Research Funding Terms and Conditions
Before applying to World Rugby for research funding, please familiarise yourself with the Terms and Conditions. Applying to World Rugby for funding will be taken as acceptance of these terms and conditions.
A note on study sampling
As of the 2021 funding cycle, proposals must, where applicable and appropriate, commit to sampling from both male and female cohorts or from female-only cohorts. Applications proposing to sample from male-only cohorts must provide adequate justification for why female cohorts will not be sampled from.
What factors are considered in whether a project receives funding?
World Rugby’s Scientific Committee adopt the following principles when reviewing research proposals:
- Submitted proposals must start in the following calendar year. For example, proposals submitted during 2023 must plan to start on or after 1st January 2024
- All proposals must be submitted using the World Rugby Online Research Grant Portal.
- Applications must be made in English.
Proposals demonstrating a clear impact on player welfare best practice are looked upon more favourably in the review process, such as proposals that:
- result in an outcome that directs or informs decision making to improve player welfare;
- can apply to the global rugby community and not focused on local issues;
- either contribute new knowledge or build on previous research;
- World Rugby may offer full or partial funding for a project.
- World Rugby will consider project cost along with other factors, such as the research impact, the strength of study methodology, and if the study sample demographic suits the questions being investigated.
- Funding amounts each year are not set, and the amount of funding awarded can change from year to year.
- There are no lower or upper limits for project costs, below or above which proposals will not be considered.
- It is better to provide more rather than less detail when justifying proposed costs.
- World Rugby may approve funding for multiple years but will normally restrict funding to three years.
- World Rugby and the applicant must agree on project performance indicators and milestones, with continued funding linked to achieving these indicators and milestones.
- Applicants should not request funding from World Rugby to cover the cost of office space, secretarial support, or administrative charges by institutions.
- Funding is not typically offered for conference attendance or open access journal fees.
- Applicants can request funding from World Rugby for graduate student, technician and research assistant salaries with adequate justification.
- Applicants will need to show their project has received approval from an institutional ethics board to have funding approved.

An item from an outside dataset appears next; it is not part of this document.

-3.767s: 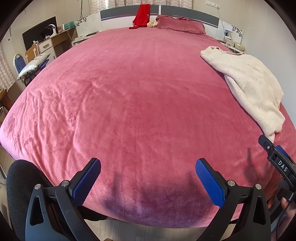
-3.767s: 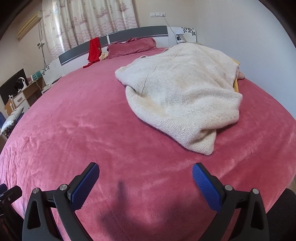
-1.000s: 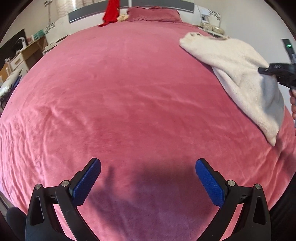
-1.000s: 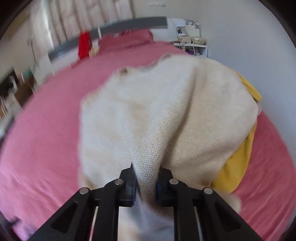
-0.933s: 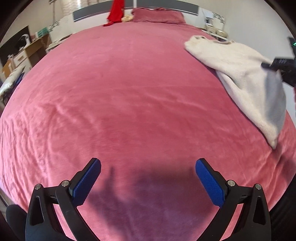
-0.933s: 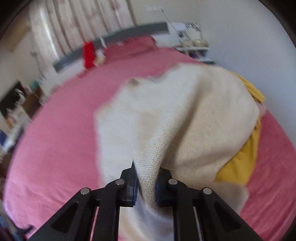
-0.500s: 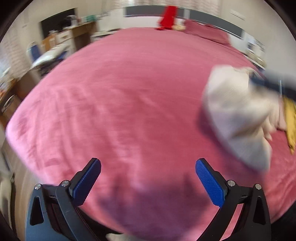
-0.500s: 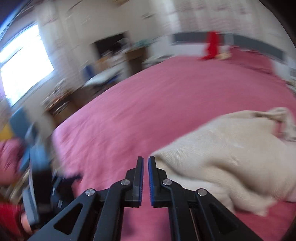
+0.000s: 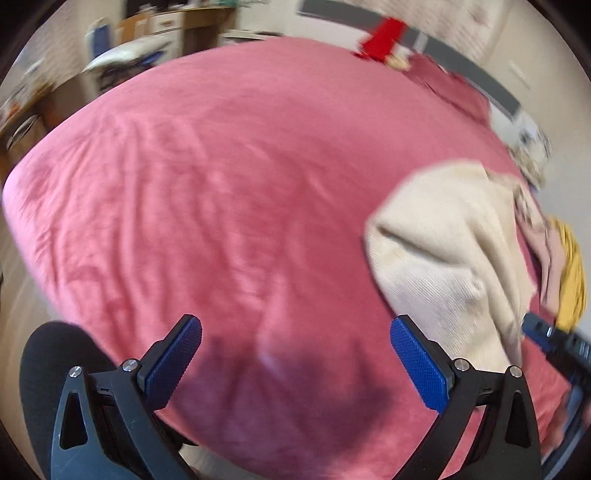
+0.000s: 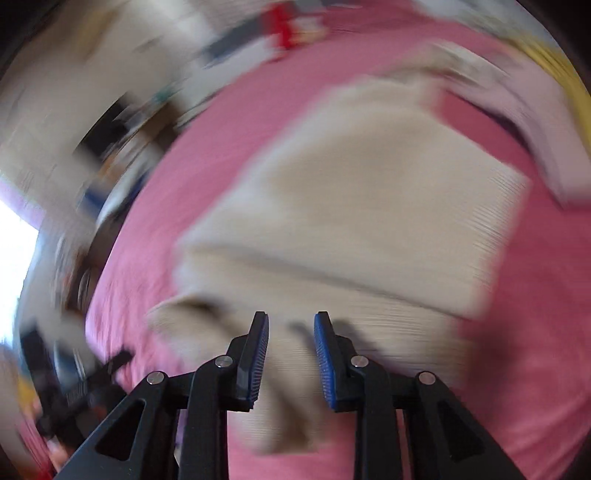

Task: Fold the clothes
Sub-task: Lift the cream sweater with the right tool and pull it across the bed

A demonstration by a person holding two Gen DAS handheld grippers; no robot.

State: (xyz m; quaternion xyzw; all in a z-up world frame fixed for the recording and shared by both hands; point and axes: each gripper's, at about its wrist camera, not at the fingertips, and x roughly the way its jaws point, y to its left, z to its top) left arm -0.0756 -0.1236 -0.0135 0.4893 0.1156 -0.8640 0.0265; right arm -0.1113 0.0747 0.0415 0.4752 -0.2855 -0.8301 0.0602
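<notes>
A cream knitted sweater [image 9: 443,240] lies crumpled on the pink bed [image 9: 221,184], right of my left gripper [image 9: 295,325]. That gripper hangs open over bare bedcover with nothing between its blue pads. In the blurred right wrist view, my right gripper [image 10: 291,321] hovers over the near edge of the sweater [image 10: 369,203]. Its jaws are opening; cloth shows in the gap, and the pads are not pressing on it. The right gripper [image 9: 554,343] also shows at the sweater's near right edge in the left wrist view.
A yellow garment [image 9: 572,277] and a pale pink one [image 9: 550,254] lie beyond the sweater by the bed's right edge. A red garment [image 9: 384,37] hangs on the headboard by a pillow [image 9: 450,92]. Furniture [image 9: 166,22] stands past the left side.
The right gripper, shut on the sweater a second ago, dragged it across the bed and released it; its jaws now stand apart low over the cloth. The left view swung and rolled.
</notes>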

Where a study does not require ethics approval, applicants must explain why.
- Proposals must be made in English and budget items quoted in pounds sterling (GBP)
What types of projects are unlikely to receive funding?
The following projects will not be considered for funding unless initiated by World Rugby:
- Studies with little likelihood of actionable outcome
- Laboratory-based studies
- Standalone pilot studies
- Studies with little direct relation to Rugby Union
- Studies concerned with the creation of intellectual property for private or commercial use
- Studies relying on in-match player monitoring device data (e.g. GPS, LPS, optical monitoring) unless devices have been validated
- Studies to develop new equipment
- Studies involving animal testing
What topic areas have been identified as priorities by World Rugby?
Details of priority research areas can be found here.
What stages does the funding application process involve?
To receive research funding, proposals must progress through three stages:
- Initial concept assessment;
- Full project plan assessment; and
- Ethical Approval (not applicable in all cases)
Initial concept approval
Applicants provide World Rugby with an initial, general overview of their project. Completing the online template, the proposal requires:
- Project Title
- Name and affiliation of each project team member
- Timeline (with submission of predicted milestones as an attachment)
- Budget (with detailed breakout as an attachment)
- Project Summary (max 1,000 characters)
- Project Methodology Summary (max 2,000 characters)
- Intended Participants (max 1,000 characters) – with sample size calculation as an attachment, if applicable
- Expected Outcomes (max 1,000 characters)
- Benefits to Rugby (max 1,000 characters)
This initial concept document will be assessed against World Rugby’s research principles and current priorities by World Rugby’s Scientific Committee.
Project plan assessment
If the project is selected for further evaluation, the applicant(s) will be contacted and asked to submit a more detailed project plan, which must not exceed 12 pages in length (excluding supporting appendices and tables).
World Rugby’s Scientific Committee will review the project plan. Invitation to submit a project plan does not guarantee a successful funding application.
Failure to comply with these guidelines will result in the Funding Application being returned.
Projects that plan to use human or animal participants must have ethics approval from an Institutional Ethics Committee at the applicant’s institution or in the area where the research will be conducted (if away from the applicant’s institutional ethics committee jurisdiction).
Applicants must include confirmation of ethics approval and a copy of the study information and consent form if the study will include human participants. If the applicant has applied for ethics approval with their institutional ethics committee and is awaiting a response, a copy of the ethics approval application must be submitted in the project plan.
Where ethics approval is not required, the applicant must explain why in the project plan.
The World Rugby Institutional Ethics Committee (IEC) will not grant ethics approval for external projects.